**DATASET SECTION**:
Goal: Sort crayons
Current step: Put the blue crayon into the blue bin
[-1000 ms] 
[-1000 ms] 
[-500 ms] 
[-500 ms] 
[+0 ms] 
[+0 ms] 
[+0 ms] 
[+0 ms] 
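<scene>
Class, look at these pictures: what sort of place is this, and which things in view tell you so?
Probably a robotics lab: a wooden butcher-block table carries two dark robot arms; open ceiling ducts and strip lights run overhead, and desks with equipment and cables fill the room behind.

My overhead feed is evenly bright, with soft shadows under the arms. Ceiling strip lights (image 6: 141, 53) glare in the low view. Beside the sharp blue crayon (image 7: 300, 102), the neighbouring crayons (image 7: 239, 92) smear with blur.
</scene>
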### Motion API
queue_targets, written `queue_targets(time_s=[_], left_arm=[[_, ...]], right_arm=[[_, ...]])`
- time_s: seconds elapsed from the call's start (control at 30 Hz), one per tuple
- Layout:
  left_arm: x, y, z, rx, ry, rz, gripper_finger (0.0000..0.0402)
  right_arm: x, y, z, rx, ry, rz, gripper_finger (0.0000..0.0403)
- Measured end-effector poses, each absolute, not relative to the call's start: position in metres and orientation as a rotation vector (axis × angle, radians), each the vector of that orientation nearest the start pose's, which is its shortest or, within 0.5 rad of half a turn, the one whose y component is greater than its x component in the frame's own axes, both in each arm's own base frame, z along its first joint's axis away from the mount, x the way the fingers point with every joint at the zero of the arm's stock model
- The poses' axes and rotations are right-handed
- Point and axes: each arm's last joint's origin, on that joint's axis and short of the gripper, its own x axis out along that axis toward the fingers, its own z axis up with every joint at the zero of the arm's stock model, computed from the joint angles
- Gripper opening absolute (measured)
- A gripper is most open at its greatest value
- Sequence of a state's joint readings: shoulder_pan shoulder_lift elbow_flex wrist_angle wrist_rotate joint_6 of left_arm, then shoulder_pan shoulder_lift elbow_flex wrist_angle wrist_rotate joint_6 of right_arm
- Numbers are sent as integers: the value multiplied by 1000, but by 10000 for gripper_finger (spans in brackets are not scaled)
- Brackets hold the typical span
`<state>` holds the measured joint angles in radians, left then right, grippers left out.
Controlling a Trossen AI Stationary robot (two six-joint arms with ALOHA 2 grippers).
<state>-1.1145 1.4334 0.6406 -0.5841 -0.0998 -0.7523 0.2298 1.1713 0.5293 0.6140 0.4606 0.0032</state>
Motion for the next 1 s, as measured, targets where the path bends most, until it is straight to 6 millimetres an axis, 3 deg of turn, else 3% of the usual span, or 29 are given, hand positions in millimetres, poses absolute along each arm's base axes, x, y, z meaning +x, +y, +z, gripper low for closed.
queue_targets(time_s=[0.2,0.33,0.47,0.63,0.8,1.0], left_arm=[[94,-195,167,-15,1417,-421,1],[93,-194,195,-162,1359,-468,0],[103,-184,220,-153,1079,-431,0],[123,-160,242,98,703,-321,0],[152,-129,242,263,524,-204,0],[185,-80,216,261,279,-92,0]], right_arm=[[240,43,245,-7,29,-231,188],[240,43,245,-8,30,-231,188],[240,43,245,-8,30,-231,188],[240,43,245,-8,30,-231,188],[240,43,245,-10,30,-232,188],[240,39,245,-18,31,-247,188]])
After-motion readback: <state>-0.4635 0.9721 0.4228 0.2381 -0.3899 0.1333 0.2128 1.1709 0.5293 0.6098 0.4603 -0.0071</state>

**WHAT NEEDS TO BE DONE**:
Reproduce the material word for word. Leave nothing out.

**RESPONSE BELOW**:
Goal: Sort crayons
Current step: Put the blue crayon into the blue bin
[-1000 ms] 
[-1000 ms] 
[-500 ms] 
[-500 ms] 
[+0 ms] 
[+0 ms] 
[+0 ms] 
[+0 ms] 
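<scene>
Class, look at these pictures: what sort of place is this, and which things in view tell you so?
Probably a robotics lab: a wooden butcher-block table carries two dark robot arms; open ceiling ducts and strip lights run overhead, and desks with equipment and cables fill the room behind.

My overhead feed is evenly bright, with soft shadows under the arms. Ceiling strip lights (image 6: 141, 53) glare in the low view. Beside the sharp blue crayon (image 7: 300, 102), the neighbouring crayons (image 7: 239, 92) smear with blur.
</scene>
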### Motion API
queue_targets, written `queue_targets(time_s=[_], left_arm=[[_, ...]], right_arm=[[_, ...]])`
- time_s: seconds elapsed from the call's start (control at 30 Hz), one per tuple
- Layout:
  left_arm: x, y, z, rx, ry, rz, gripper_finger (0.0000..0.0402)
  right_arm: x, y, z, rx, ry, rz, gripper_finger (0.0000..0.0403)
- Measured end-effector poses, each absolute, not relative to the call's start: position in metres and orientation as a rotation vector (axis × angle, radians), each the vector of that orientation nearest the start pose's, which is its shortest or, within 0.5 rad of half a turn, the one whose y component is greater than its x component in the frame's own axes, both in each arm's own base frame, z along its first joint's axis away from the mount, x the way the fingers point with every joint at the zero of the arm's stock model
- The poses' axes and rotations are right-handed
- Point and axes: each arm's last joint's origin, on that joint's axis and short of the gripper, its own x axis out along that axis toward the fingers, its own z axis up with every joint at the zero of the arm's stock model, computed from the joint angles
- Gripper opening absolute (measured)
- A gripper is most open at its greatest value
- Sequence of a state's joint readings: shoulder_pan shoulder_lift elbow_flex wrist_angle wrist_rotate joint_6 of left_arm, then shoulder_pan shoulder_lift elbow_flex wrist_angle wrist_rotate joint_6 of right_arm
- Numbers are sent as integers: the value multiplied by 1000, but by 10000 for gripper_finger (spans in brackets are not scaled)
- Brackets hold the typical span
`<state>` holds the measured joint angles in radians, left then right, grippers left out.
Controlling a Trossen AI Stationary robot (two six-joint arms with ALOHA 2 grippers).
<state>-1.1145 1.4334 0.6406 -0.5841 -0.0998 -0.7523 0.2298 1.1713 0.5293 0.6140 0.4606 0.0032</state>
Motion for the next 1 s, as measured, targets where the path bends most, until it is straight to 6 millimetres an axis, 3 deg of turn, else 3% of the usual span, or 29 are given, hand positions in millimetres, poses absolute along each arm's base axes, x, y, z meaning +x, +y, +z, gripper low for closed.
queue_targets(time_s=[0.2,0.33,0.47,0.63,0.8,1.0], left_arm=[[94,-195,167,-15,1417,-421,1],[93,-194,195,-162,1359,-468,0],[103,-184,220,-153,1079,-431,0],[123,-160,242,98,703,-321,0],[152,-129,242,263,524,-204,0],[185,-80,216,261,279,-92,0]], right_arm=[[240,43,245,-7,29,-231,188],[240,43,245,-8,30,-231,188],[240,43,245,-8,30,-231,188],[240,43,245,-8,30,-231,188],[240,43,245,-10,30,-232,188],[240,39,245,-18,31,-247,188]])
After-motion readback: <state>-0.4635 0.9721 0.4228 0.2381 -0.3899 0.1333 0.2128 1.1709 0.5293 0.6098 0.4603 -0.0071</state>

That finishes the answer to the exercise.